(AIM OF THE EXERCISE) From the first line to the last, transcribe the data exactly.

(INFORMATION PROVIDED)
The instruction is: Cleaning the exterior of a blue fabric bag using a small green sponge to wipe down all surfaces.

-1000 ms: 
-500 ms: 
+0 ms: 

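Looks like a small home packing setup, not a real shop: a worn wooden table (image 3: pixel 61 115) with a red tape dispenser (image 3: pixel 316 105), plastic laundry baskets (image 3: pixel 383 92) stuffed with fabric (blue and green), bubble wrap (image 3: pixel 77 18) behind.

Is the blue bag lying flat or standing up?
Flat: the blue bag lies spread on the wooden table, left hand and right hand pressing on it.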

(ANSWER SECTION)
The instruction is: Cleaning the exterior of a blue fabric bag using a small green sponge to wipe down all surfaces.

-1000 ms: 
-500 ms: 
+0 ms: 

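Looks like a small home packing setup, not a real shop: a worn wooden table (image 3: pixel 61 115) with a red tape dispenser (image 3: pixel 316 105), plastic laundry baskets (image 3: pixel 383 92) stuffed with fabric (blue and green), bubble wrap (image 3: pixel 77 18) behind.

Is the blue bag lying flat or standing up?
Flat: the blue bag lies spread on the wooden table, left hand and right hand pressing on it.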

The answer was written out completely.